Chapter 4 of Michelle Cassandra Johnson’s book, Finding Refuge: Heart work for Healing Collective Grief, talks about acknowledging the intelligence of the heart. When we are able to slow down and listen to our heart’s intuition, we achieve a self-knowing that enables us to process difficult experiences from a grounded space.

7. Move your body to the point of sweaty exhaustion once a day.

Dance, spin class, swimming, yoga, weight lifting, run, and HITT workouts are all physical activities that force us to focus on the present moment. If you feel comfortable joining a gym, really challenging fitness classes are great ways to make new friends and community.

6. Eat real food made with love.

It’s okay to slouch around in your soft flannel robe and snack on sweet and salty treats, but please get some actual nutrition in your body as well. Eat real food that consists of complete proteins, green leafy veggies, and fruit, and get as much rest as you can.  

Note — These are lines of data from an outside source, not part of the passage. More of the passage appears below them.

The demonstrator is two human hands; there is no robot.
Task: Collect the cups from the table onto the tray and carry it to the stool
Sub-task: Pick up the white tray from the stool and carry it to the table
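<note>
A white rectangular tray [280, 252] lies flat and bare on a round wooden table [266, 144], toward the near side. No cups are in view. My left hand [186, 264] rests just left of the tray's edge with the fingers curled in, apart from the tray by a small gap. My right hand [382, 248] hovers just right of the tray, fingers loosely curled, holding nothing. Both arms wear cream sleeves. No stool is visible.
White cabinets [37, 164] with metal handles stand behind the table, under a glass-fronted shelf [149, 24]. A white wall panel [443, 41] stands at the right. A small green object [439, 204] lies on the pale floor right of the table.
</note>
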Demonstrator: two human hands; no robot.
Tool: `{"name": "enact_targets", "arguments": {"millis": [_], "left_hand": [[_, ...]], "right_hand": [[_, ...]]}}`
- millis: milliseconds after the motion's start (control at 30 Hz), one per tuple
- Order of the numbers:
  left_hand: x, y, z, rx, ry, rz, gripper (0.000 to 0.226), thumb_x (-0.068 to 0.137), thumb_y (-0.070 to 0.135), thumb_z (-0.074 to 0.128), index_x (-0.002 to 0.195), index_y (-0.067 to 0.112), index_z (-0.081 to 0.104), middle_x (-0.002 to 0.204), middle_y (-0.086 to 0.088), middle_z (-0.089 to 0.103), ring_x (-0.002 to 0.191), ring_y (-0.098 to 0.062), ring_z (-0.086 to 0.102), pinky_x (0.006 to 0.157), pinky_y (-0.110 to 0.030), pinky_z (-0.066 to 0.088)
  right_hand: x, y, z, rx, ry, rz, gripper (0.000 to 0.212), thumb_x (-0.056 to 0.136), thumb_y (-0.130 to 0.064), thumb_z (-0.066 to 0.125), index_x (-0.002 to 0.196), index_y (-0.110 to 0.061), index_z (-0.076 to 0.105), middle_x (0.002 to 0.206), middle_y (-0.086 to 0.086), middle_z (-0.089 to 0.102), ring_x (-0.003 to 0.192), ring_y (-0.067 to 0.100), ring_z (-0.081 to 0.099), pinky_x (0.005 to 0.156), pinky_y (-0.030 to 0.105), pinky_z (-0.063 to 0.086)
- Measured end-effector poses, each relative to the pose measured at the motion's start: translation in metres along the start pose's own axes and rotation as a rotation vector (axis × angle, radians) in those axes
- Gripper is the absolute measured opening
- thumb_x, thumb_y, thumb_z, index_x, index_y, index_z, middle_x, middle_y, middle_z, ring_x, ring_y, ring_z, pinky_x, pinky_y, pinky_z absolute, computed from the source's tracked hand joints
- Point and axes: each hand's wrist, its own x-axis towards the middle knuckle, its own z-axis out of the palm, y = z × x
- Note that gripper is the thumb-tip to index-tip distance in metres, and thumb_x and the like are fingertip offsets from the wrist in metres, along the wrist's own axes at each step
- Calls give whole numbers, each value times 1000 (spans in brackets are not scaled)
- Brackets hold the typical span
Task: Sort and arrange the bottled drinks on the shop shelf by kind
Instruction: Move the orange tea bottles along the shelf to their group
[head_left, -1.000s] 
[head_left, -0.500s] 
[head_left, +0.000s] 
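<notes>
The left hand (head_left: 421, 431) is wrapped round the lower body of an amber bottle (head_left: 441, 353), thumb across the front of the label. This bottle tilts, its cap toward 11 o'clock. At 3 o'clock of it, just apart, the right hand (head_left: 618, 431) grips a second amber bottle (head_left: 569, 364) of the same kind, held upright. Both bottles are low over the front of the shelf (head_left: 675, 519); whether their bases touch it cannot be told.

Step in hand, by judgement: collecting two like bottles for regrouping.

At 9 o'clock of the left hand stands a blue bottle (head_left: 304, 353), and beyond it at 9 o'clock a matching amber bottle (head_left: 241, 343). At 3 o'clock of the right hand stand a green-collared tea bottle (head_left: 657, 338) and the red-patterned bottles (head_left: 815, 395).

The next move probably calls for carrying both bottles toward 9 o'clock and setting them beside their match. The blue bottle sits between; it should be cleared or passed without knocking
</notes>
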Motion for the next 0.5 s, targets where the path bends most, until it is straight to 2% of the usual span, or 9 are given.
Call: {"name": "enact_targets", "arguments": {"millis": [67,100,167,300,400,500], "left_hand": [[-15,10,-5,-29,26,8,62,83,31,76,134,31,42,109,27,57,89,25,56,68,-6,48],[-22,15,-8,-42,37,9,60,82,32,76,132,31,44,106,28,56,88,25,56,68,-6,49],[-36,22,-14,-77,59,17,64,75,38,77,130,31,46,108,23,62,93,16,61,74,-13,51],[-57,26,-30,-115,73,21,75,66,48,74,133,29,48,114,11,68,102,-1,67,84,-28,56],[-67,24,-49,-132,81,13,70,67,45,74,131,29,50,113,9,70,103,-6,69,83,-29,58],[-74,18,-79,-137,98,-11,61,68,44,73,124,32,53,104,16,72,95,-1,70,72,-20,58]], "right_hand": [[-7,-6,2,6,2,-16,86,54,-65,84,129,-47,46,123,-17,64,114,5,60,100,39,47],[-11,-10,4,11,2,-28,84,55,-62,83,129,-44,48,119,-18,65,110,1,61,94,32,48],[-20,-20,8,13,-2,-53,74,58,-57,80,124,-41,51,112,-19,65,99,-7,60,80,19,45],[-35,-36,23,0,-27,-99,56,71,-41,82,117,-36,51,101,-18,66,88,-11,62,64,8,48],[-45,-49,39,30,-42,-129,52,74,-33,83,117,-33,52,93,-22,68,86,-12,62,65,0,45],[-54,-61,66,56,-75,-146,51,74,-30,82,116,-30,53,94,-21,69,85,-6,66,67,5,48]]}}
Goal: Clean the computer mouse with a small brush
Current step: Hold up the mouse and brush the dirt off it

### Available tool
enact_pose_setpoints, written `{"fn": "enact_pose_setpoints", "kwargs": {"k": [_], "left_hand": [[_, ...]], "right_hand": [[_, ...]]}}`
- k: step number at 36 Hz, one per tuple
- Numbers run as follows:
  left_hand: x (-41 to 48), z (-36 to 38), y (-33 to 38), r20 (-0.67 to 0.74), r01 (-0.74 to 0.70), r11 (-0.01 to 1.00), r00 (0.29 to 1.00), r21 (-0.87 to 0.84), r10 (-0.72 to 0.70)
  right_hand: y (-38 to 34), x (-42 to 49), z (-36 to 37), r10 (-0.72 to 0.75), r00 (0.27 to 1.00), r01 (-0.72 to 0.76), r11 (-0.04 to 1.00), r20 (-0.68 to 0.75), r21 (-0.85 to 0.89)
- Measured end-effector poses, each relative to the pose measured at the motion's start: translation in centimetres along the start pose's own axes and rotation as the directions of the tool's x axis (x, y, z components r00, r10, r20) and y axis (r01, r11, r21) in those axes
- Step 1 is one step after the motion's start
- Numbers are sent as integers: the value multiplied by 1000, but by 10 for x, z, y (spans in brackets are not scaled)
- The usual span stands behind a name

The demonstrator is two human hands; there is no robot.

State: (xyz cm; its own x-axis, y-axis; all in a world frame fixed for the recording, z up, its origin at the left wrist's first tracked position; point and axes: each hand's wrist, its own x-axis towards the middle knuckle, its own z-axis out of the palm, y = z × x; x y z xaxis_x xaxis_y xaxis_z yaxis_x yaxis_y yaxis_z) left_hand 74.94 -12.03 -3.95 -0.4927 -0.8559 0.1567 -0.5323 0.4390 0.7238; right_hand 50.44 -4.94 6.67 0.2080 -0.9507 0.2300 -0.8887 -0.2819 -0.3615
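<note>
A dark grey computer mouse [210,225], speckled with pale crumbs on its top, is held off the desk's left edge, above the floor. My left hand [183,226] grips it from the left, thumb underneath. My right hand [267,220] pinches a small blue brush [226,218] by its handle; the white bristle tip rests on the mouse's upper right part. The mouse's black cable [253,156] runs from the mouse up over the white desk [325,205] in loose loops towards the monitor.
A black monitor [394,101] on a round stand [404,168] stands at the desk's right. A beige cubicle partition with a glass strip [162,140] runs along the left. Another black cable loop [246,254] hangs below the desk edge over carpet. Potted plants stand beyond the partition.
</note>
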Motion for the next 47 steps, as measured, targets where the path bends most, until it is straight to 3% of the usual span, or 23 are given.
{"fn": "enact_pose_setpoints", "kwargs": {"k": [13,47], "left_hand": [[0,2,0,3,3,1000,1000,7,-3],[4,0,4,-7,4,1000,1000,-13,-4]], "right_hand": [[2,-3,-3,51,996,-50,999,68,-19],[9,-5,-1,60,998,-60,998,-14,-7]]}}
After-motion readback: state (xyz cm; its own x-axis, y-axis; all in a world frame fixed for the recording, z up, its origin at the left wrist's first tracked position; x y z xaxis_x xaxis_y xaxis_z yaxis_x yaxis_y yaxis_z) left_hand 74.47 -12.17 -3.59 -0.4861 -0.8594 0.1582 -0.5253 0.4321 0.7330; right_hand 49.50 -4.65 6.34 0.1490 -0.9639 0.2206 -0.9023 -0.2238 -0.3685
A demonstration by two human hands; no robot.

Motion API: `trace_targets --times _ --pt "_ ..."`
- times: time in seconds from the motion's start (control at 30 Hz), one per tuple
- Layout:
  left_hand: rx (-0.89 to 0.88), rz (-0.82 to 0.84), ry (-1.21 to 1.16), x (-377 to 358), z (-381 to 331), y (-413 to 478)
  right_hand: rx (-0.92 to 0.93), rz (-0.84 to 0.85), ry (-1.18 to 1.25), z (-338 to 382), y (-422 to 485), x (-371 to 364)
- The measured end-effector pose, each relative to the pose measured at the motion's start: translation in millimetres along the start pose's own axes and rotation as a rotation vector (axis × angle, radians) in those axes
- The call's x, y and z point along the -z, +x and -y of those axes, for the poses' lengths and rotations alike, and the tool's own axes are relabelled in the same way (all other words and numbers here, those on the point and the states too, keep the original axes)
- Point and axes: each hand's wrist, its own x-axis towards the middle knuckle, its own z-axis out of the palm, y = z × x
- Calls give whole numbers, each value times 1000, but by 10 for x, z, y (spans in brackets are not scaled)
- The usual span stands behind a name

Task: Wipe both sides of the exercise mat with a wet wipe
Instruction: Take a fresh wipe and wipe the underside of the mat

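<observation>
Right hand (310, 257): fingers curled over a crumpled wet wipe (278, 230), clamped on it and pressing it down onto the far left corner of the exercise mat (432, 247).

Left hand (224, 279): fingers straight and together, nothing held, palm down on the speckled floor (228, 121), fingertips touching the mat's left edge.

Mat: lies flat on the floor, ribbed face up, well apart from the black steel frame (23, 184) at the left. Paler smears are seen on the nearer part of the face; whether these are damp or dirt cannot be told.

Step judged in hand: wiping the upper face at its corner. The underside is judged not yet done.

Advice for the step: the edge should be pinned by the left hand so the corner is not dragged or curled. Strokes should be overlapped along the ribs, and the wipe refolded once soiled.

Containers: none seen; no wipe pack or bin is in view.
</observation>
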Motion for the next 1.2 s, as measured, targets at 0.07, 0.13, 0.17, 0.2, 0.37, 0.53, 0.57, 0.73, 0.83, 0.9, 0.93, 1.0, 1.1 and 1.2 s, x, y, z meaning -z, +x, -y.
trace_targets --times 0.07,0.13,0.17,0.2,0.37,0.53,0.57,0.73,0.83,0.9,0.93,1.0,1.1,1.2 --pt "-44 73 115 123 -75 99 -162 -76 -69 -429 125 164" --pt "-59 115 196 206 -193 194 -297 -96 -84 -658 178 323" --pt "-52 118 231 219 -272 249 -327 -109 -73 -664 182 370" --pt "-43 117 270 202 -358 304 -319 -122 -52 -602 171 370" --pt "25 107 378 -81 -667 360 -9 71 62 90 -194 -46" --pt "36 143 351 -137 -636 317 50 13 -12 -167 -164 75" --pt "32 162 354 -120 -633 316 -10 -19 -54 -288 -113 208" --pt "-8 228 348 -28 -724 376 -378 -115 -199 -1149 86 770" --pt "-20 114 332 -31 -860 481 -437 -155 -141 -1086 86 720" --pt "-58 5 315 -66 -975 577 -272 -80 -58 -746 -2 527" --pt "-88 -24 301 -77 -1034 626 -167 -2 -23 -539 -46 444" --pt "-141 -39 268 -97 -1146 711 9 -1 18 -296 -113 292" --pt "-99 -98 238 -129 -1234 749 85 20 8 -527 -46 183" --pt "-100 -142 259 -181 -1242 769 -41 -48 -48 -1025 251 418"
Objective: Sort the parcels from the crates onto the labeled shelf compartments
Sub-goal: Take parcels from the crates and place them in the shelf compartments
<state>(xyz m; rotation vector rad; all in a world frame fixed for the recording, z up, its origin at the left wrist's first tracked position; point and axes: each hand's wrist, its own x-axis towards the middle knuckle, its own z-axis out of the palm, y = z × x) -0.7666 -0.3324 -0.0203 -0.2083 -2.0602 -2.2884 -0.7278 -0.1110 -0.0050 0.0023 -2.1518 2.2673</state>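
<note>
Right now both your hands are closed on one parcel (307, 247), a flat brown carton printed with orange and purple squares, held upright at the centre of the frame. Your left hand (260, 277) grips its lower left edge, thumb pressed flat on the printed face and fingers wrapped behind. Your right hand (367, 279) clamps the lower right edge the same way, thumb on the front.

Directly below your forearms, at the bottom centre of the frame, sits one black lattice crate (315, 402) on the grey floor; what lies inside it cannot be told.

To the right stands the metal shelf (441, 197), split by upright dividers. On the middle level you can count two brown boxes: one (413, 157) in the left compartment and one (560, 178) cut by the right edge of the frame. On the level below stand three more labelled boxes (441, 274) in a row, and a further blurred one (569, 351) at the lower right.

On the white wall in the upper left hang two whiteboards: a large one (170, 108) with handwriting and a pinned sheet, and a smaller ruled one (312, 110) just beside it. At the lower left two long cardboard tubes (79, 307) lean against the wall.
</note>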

5. Hydrate and read fiction.

Drinking water is the ultimate cleanse. Hydration makes my mind/body feel nourished. From that space my mind is more available. The holidays are a time where you may be able to have days off, take the time to pick up fiction, and transport yourself into someone else’s universe for some time.  It feels really good to disconnect from the present moment and just get lost in a story.

4. Procrastinate while traveling solo.

You’re single; take a trip without an agenda. Whether it’s a staycation at a sweet local B&B for a few days or a trip to a distant beach or city you’ve always wanted to visit, the act of traveling places our minds in a different state. Learn the positive aspects of procrastinating, not having a plan, sleeping late, and being indecisive. I particularly love exploring cities alone. There’s a delicious freedom to being able to just live at your own pace.

3. Listen to music that you love.

Whether you want to lament in your sorrow to Cassandra Wilson or dance your moneymaker off to Beyoncé, music is medicine that takes our minds to another state of being. Turn off the world and lose yourselves in the melody.

2. Binge-watch whatever you want.

After my ex with the backpack was gone, I proceeded to snot cry prostrate on the floor for 4 hours. It was bad. I was spent, but I couldn’t sleep. I curled up in a blanket and turned on Netflix. For whatever reason, Grey’s Anatomy popped up on my screen. I’d never seen the series so I watched the pilot. It made me feel better. Between Thanksgiving and New Year’s Eve, I stayed in my studio apartment in Park Slope Brooklyn and binge-watched 12 seasons of Grey’s nonstop. That show was a total catharsis of healing. I raged, laughed, cried, and danced it out with the crew over at Seattle Grace. During the holidays when all my friends were occupied with family and relationships, I unapologetically connected with the people onscreen and transformed the deep loneliness of being single during the holidays to a self-care retreat grounded in unconditional love for myself.  To this day I love Grey’s Anatomy because of that experience.

1. Talk to a therapist, social worker, or counselor.

It’s easy for single people to feel isolated during the holiday season. We live in a culture that treats being single as if it’s some sort of terminal illness. If you are going through a breakup and visiting family for the holidays, there’s the added pressure of having to explain the whys and endure well-meaning relatives’ advice. Do yourself a huge favor and find a therapist who will listen. If you are experiencing financial insecurity, there are organizations out there like The Loveland Foundation that help low-wealth Black women find therapists to work with on a sliding scale. 

Breaking up in the holiday season can be an opportunity to let go and lean in to loving yourself better and connecting to the authentic joy of being free of a relationship that was, most likely, holding you back.